So I understand your point. Please understand mine. It needs no real crystal ball to see where air power will be in 10 years but Im filled with nothing but questions about what it will look like in 30. Thats why Im asking "30 years". I have opinions but Im still forming them for a later post.

Thank you.
 

SpartanSG

New Member
Trying to predict 30 years into the future is no easy task that will require a lot of guesswork/assumptions.
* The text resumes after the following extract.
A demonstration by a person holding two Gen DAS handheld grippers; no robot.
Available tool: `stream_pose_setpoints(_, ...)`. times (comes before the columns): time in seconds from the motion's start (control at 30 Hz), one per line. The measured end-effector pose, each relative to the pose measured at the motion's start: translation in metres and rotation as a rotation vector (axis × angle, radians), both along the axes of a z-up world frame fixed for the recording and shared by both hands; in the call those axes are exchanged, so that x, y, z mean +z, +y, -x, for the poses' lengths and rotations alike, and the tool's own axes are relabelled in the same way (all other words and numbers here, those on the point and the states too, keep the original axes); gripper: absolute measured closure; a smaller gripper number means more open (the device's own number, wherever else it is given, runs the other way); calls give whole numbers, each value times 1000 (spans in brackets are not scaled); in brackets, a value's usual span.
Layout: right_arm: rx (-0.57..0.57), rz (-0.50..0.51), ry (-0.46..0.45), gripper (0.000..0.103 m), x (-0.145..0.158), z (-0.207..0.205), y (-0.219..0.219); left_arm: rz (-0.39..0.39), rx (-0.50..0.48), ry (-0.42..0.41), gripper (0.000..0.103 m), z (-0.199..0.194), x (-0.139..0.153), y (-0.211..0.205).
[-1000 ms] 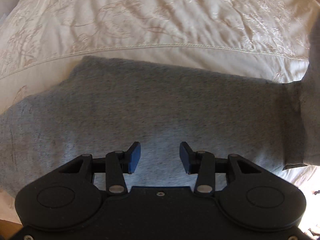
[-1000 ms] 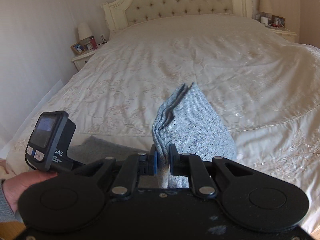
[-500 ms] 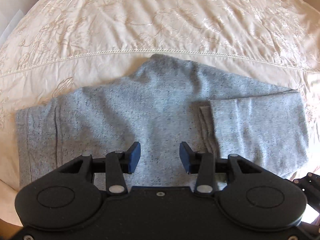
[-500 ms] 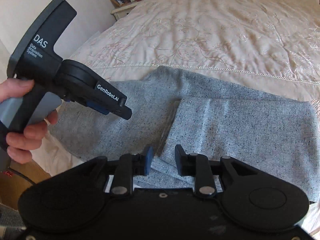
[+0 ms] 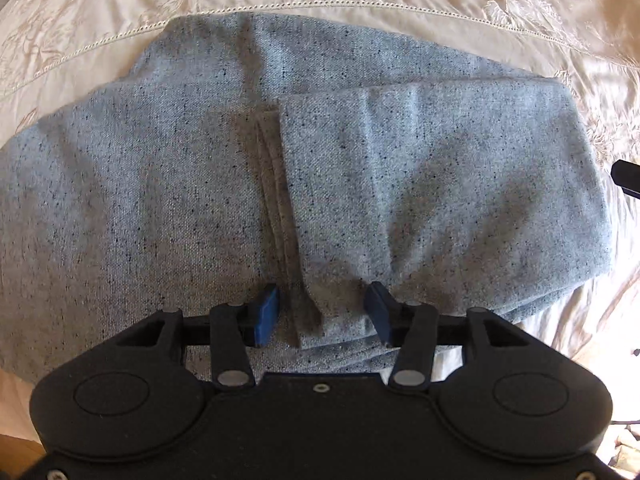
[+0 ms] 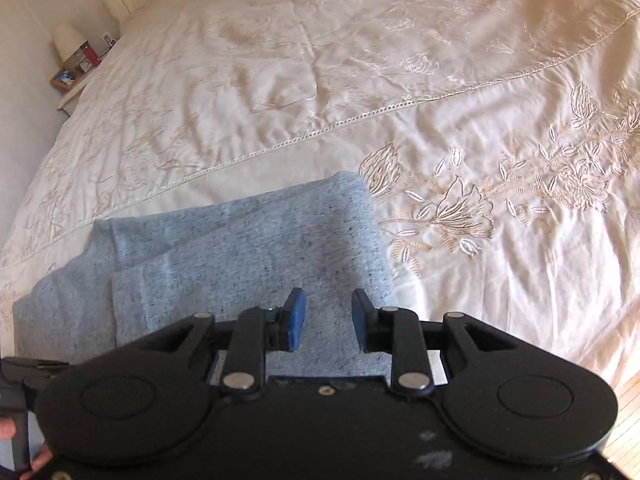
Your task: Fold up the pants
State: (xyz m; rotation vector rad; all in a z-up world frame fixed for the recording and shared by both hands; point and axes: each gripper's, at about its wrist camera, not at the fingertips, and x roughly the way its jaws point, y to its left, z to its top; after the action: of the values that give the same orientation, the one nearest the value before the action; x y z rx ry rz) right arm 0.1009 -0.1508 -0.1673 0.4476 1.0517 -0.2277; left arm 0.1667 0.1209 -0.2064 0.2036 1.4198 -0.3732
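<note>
The grey speckled pants (image 5: pixel 168 184) lie flat on the cream bedspread, with the leg end folded over from the right; its cuff edge (image 5: pixel 288 184) runs down the middle. My left gripper (image 5: pixel 322 314) is open and empty, low over the near edge of the pants, its fingers either side of the cuff edge. In the right wrist view the folded pants (image 6: pixel 248 248) lie at lower left. My right gripper (image 6: pixel 326 318) is open and empty, just above the right end of the fold.
The embroidered cream bedspread (image 6: pixel 400 80) covers the whole bed, with a stitched seam (image 6: pixel 320 132) just beyond the pants. A nightstand with a lamp (image 6: pixel 70 46) stands at far left by the headboard. Wooden floor (image 6: pixel 628 408) shows at lower right.
My right gripper laid the leg end over the pants, let go and opened, then drew back to the right. My left gripper moved down close over the cuff edge.
</note>
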Motion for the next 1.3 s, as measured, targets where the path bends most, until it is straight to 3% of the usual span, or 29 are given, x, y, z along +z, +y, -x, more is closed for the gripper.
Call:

Nonetheless, this is my take from what little I understand are the challenges faced in the military aerospace industry:

1. Cost of developing a new generation of manned military aircraft is getting prohibitively expensive. There have been several models put forward to manage cost:

a. The EADS approach of sharing costs between regional countries with similar defence (e.g., the Typhoon and the Jaguar before it).
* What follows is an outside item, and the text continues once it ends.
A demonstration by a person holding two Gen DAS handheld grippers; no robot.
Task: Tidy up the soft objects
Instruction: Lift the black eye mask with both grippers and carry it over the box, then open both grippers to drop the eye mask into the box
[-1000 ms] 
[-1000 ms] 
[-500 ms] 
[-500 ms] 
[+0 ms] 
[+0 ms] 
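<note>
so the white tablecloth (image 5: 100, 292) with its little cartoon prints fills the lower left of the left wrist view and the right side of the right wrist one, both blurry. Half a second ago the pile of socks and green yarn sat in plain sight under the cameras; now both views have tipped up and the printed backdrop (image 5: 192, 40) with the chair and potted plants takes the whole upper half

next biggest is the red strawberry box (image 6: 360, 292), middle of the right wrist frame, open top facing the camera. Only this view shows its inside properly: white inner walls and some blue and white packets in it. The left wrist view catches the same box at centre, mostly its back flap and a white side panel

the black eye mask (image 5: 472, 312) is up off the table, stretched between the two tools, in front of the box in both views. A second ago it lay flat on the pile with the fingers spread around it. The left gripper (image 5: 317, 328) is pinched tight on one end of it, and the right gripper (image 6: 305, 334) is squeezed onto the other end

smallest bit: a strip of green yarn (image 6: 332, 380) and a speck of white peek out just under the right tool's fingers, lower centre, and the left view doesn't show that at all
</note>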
b. The global consortium approach where friendly countries anywhere in the world can join (i.e., the F-35 program).

c. Bilat collaboration where a country with the expertise develops an aircraft that is co-funded by 2 countries (e.g., PAK-FA and to a lesser extent JF-17).

Going it alone is still possible (see China's J-20), but require seriously deep pockets.

However, these issues apply to manned aircraft. And if manned aircraft are on the way out, than its a different ball game altogether as unmanned aircraft currently appears to be more affordable (as compared to manned aircraft).

2. If the assumption is that unmanned aircraft will dominate the skies in the future, than the countries with the most advanced (i) aerospace, (ii) space and (iii) IT industries will probably be the leading air powers 30 years down the road.

Here's why I think those 3 industries are the critical ones.

(i) Top end aerospace industry know-how is needed to develop and build a LO unmanned aircraft. It may features such as morphing wing (for different flying speeds and altitudes) and potentially even have real cloaking capabilities making it all but invisible across the entire EM spectrum.

(ii) Space know-how is needed because unmanned aircraft need not be restricted to operate only within the atmosphere (X-47?). Hence, advanced materials will be needed for the aircraft to be able to fly in low orbits as well as survive re-entry into the atmosphere. This will give the aircraft a truly global reach.

(iii) IT know-how is needed to program the unmanned aircraft for cooperative autonomous operation (i.e., operate with an unmanned wing-man or in swamps) or in collaboration with manned aircraft. It will need to be able to perform combat manouevres while doing collision avoidance with other aircraft.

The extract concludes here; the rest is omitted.